By Joe Speaker © 2006
He stood in the open doorway facing the long, empty hallway. Ironically, Marshall couldn't remember doing that before. Maybe the first day. Maybe not. The house looked much the same as when he entered it for the first time nearly two years ago. Back then, it was love at first sight, the adrenaline blitz of a new crush. He remembered the reflections off the impossibly white walls, like perfect porcelain skin, the smell of fresh paint and gloss, the subtle, intoxicating scent of sandalwood drifting from the polished floors. He wandered the house for many minutes in something resembling a stupor that day, not believing he had been so lucky to land the prize. Today, he-and the house-felt different.

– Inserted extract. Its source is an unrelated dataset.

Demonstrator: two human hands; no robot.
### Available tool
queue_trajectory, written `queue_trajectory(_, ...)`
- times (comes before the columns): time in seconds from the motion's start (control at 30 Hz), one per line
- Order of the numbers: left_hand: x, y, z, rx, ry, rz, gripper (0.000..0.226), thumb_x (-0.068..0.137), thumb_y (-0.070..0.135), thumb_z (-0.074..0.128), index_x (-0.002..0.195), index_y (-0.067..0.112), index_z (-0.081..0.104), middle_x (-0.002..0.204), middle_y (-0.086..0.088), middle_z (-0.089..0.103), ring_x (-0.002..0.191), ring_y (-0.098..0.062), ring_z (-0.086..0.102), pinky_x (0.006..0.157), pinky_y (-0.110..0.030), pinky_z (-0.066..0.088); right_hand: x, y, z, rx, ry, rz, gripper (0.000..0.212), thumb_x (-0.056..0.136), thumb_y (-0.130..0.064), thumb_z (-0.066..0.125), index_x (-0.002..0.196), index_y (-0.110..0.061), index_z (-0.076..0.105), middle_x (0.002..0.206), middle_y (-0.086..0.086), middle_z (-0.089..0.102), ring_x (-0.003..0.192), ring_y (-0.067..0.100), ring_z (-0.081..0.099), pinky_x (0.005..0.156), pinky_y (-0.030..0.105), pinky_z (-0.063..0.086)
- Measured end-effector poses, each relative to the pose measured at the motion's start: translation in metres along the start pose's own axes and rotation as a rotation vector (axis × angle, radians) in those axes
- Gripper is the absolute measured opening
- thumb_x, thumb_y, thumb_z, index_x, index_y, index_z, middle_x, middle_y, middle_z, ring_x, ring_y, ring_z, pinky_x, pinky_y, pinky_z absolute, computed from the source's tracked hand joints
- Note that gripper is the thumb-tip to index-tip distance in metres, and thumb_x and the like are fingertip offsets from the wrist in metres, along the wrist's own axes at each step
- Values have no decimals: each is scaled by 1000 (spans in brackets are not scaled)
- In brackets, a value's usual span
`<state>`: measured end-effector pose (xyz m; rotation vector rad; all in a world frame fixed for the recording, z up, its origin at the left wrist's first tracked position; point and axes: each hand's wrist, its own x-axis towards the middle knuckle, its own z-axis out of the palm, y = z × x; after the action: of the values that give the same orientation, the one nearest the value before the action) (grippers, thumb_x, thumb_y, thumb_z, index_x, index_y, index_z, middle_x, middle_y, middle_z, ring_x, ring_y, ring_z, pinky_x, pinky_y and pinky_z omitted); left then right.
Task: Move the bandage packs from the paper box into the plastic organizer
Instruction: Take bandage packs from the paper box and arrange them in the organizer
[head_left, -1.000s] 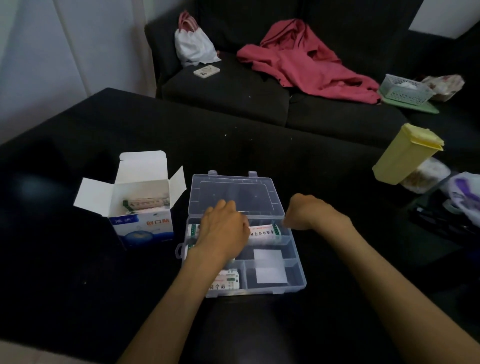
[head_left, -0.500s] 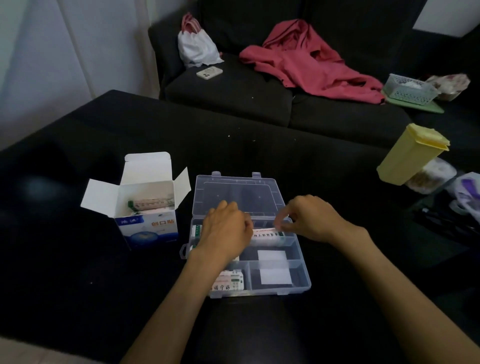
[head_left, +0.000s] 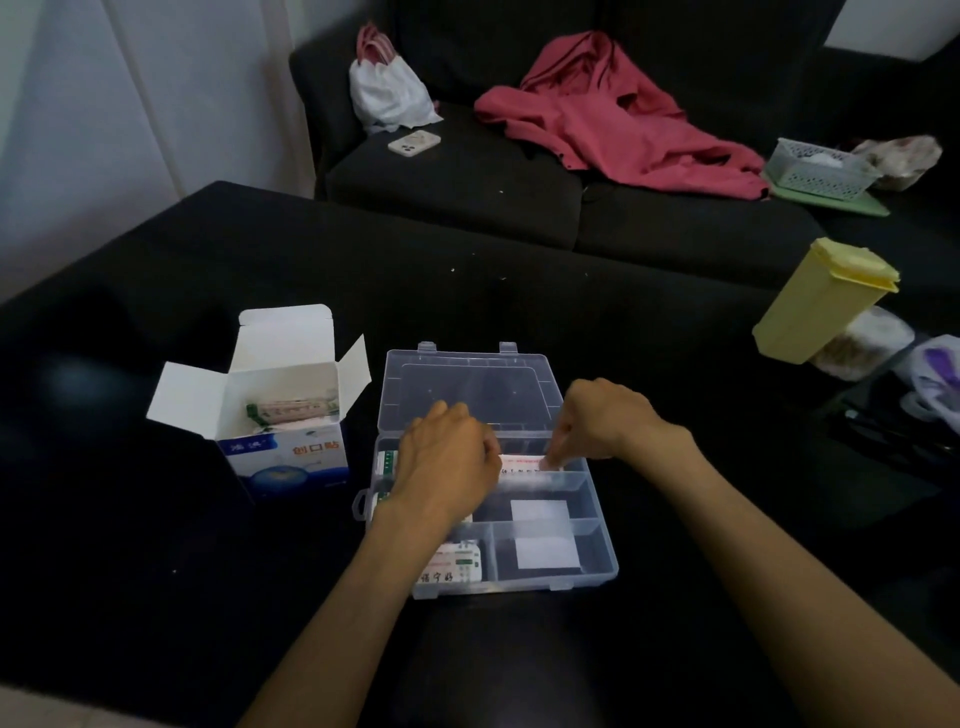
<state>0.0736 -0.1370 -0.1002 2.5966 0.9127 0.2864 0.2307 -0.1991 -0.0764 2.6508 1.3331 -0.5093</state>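
Fingers (head_left: 553, 460) on bandage pack (head_left: 522, 466)

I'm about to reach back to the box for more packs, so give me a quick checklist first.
1. Organizer lid open: ok.
2. Box flaps open, packs left inside: ok.
3. Pack flat in the back compartment: cannot tell, both hands cover its ends.
4. Left hand free to leave: cannot tell, curled on the pack.
5. Right hand free: not ok, it pinches the pack's end.
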Motion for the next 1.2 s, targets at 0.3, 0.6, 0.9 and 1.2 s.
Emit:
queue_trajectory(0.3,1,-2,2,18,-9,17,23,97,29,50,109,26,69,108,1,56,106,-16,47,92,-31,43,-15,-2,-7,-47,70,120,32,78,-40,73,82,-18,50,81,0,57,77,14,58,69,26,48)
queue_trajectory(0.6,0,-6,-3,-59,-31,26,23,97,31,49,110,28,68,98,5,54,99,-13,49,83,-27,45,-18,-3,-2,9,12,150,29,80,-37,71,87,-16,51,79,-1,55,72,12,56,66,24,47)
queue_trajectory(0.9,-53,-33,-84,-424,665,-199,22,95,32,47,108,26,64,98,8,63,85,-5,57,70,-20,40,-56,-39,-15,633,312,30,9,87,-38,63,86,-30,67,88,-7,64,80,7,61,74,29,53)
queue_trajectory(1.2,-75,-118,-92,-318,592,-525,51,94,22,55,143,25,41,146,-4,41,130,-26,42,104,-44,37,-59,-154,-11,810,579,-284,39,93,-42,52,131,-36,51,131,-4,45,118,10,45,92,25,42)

The hallway runs the length of the house, a seemingly endless expanse of hardwood floor, interlocking shades of blonde and amber, stretching to the backyard. It gleamed under the sun pouring in from the French doors, set ajar at the hallway's rough mid-point. Those doors, so rarely used, never decorated, opened onto a bare cement slab, the foundation for a supposed courtyard, another plan unfulfilled. The glass itself was spotless, buffed to a high shine by the hired help, the first time anyone had bent to clean them since Marshall and his family had moved in.

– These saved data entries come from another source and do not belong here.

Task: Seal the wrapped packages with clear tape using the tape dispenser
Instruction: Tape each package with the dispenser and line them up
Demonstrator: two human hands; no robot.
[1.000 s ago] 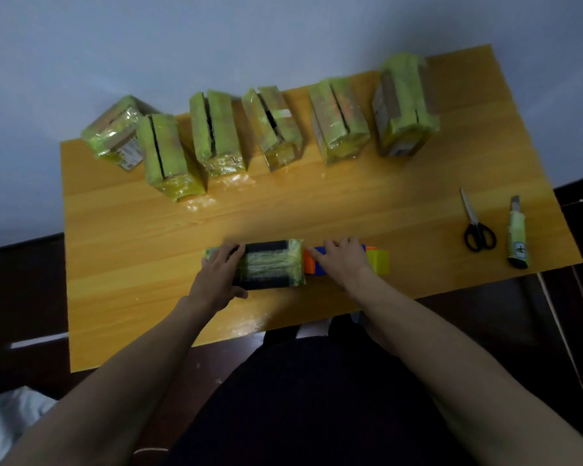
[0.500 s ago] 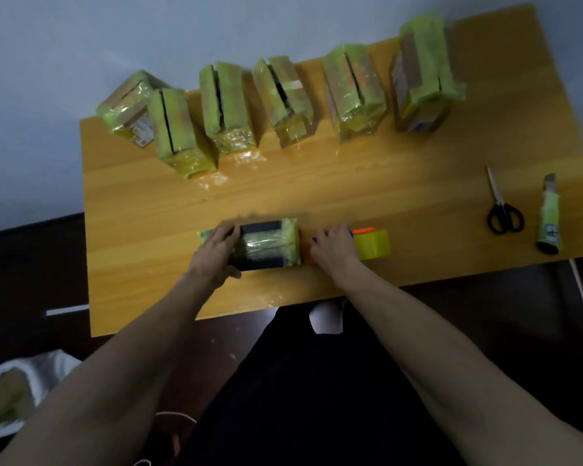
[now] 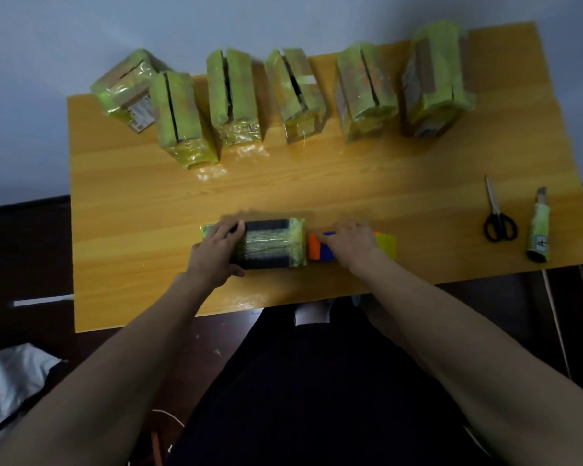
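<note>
The left hand still grips the wrapped package near the tabletop front edge; the right hand, curled around the tape dispenser, has brought it against the package's right end again.

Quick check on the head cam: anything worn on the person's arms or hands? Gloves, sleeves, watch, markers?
Nothing worn that shows. The left hand and right hand are bare, with no gloves, rings or markers visible. Both forearms are bare up to the frame edge: no sleeves, watch, straps or cables. Only dark clothing shows, on the lap below the table edge.
</note>
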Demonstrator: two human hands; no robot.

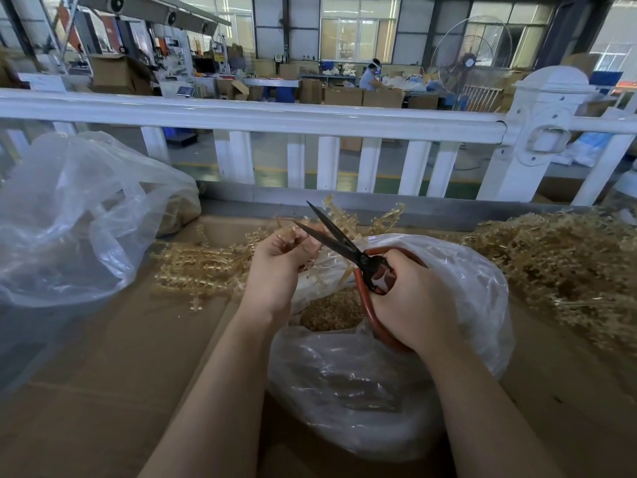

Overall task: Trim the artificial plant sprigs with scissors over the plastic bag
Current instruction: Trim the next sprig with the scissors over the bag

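Both bare forearms reach forward from the bottom edge and draw closer together toward the hands. The left hand [275, 262] is raised with its back to the camera, wrist bent slightly, fingers curled inward and pinching a pale tan artificial plant sprig [339, 219] at the fingertips. The right hand [412, 301] sits lower and just to the right, near but apart from the left, its fingers wrapped through and around the red looped handles of the dark-bladed scissors [339, 241], thumb on the upper loop; the blades stand apart, pointing up and left past the left fingertips
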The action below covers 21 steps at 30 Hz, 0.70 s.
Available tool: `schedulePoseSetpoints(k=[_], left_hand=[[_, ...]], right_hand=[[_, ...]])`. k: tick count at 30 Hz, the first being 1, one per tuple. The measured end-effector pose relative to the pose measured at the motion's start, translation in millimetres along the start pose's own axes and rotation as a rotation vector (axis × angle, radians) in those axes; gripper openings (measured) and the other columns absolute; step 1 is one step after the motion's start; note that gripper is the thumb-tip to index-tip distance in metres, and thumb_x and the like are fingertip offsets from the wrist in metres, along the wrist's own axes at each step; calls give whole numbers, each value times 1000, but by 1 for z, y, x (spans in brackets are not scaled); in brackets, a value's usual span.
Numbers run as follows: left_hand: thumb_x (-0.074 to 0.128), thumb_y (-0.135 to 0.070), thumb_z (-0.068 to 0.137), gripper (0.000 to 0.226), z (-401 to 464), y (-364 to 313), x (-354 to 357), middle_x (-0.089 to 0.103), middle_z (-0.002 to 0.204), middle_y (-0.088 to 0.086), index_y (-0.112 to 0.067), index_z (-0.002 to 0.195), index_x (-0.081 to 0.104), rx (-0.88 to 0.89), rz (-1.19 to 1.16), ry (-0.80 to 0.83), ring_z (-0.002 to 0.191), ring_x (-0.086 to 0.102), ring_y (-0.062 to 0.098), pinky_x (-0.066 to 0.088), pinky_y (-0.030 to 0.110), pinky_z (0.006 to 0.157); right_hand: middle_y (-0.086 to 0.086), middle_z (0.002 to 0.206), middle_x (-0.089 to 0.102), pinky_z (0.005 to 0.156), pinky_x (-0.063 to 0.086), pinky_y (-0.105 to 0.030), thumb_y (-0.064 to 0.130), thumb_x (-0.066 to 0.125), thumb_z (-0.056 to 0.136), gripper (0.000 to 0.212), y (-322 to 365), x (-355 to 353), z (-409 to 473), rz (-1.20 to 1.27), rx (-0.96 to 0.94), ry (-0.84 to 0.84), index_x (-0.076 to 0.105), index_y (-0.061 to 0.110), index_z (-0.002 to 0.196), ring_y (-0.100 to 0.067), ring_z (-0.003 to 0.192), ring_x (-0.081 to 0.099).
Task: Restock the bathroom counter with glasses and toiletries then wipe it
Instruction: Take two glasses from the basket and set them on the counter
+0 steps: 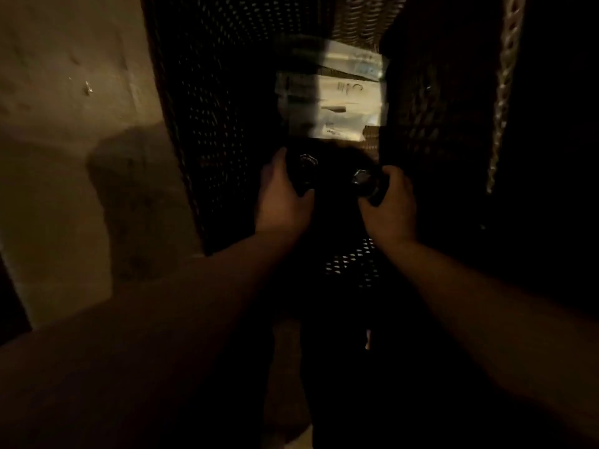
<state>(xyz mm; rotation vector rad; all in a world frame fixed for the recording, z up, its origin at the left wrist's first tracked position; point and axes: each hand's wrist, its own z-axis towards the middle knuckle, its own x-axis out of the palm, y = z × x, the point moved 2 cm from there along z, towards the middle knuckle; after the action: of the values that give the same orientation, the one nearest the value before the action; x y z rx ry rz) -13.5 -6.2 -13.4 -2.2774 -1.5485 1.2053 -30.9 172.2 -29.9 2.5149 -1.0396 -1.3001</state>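
Note:
The scene is very dim. My left hand (pixel 282 192) is closed around a small dark bottle (pixel 304 171) with a round cap. My right hand (pixel 389 202) grips a second small dark bottle (pixel 364 181) with a shiny cap. Both hands are held inside a dark woven basket (pixel 210 124). Just beyond the bottles lie pale wrapped toiletry packets (pixel 343 102) stacked in the basket.
A beige wall or floor surface (pixel 64 124) lies to the left of the basket. A braided basket rim (pixel 502 92) runs down the right side. Everything to the right and below is in deep shadow.

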Motion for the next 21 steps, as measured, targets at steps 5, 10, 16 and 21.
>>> schedulePoseSetpoints(k=[5, 10, 16, 21], left_hand=[[77, -25, 84, 83, 29, 21, 37, 43, 153, 15, -19, 154, 34, -142, -35, -21, 136, 48, 32, 41, 37, 108], [80, -22, 81, 87, 47, 29, 54, 44, 154, 14, -15, 155, 34, -123, -65, -119, 140, 44, 28, 35, 32, 111], [82, -20, 79, 73, 62, 40, 63, 61, 140, 9, -15, 144, 51, -84, -89, -163, 128, 57, 24, 43, 32, 106], [81, -19, 82, 75, 70, 44, 70, 57, 145, 15, -6, 147, 46, -15, -63, -158, 133, 54, 29, 41, 41, 111]], right_hand=[[-14, 147, 45, 114, 38, -43, 18, 82, 75, 78, -10, 48, 25, 61, 30, -22, 44, 11, 143, -31, 135, 44], [-13, 145, 46, 113, 36, -35, 16, 85, 71, 81, -24, 67, 39, 123, 54, -121, 44, 10, 141, -29, 134, 45], [-15, 140, 49, 111, 39, -33, 3, 82, 71, 75, -29, 84, 47, 187, -7, -93, 48, 7, 138, -29, 130, 50], [-13, 139, 50, 108, 40, -30, -1, 80, 71, 73, -37, 81, 55, 124, -55, -55, 48, 10, 136, -29, 128, 50]])
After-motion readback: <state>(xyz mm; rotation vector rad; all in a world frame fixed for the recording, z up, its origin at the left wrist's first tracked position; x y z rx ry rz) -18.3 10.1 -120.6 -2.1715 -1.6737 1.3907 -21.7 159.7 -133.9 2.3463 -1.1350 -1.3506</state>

He walked tentatively down the hall toward the kitchen, unknowingly avoiding spots where furniture used to be, like dodging phantom memories. He glanced inside the den, which had been Owen's play room. The carpet still showed shadowy spots where his juice had been carelessly dropped. One slat of the wooden blinds had been snapped off in some long forgotten horseplay. Once pristine, the house had picked up its share of nicks, pilot holes drilled in the drywall that remain unfilled, attempts to hang a bookshelf or a curtain rod that fell victim to laziness and Marshall's own failings as a handyman. Owen's artwork, the mad genius of a three-year old, remained visible on some of the walls, though fainter now, blurred by the hours of scrubbing. Absent those signs, it was like nobody had ever lived here at all.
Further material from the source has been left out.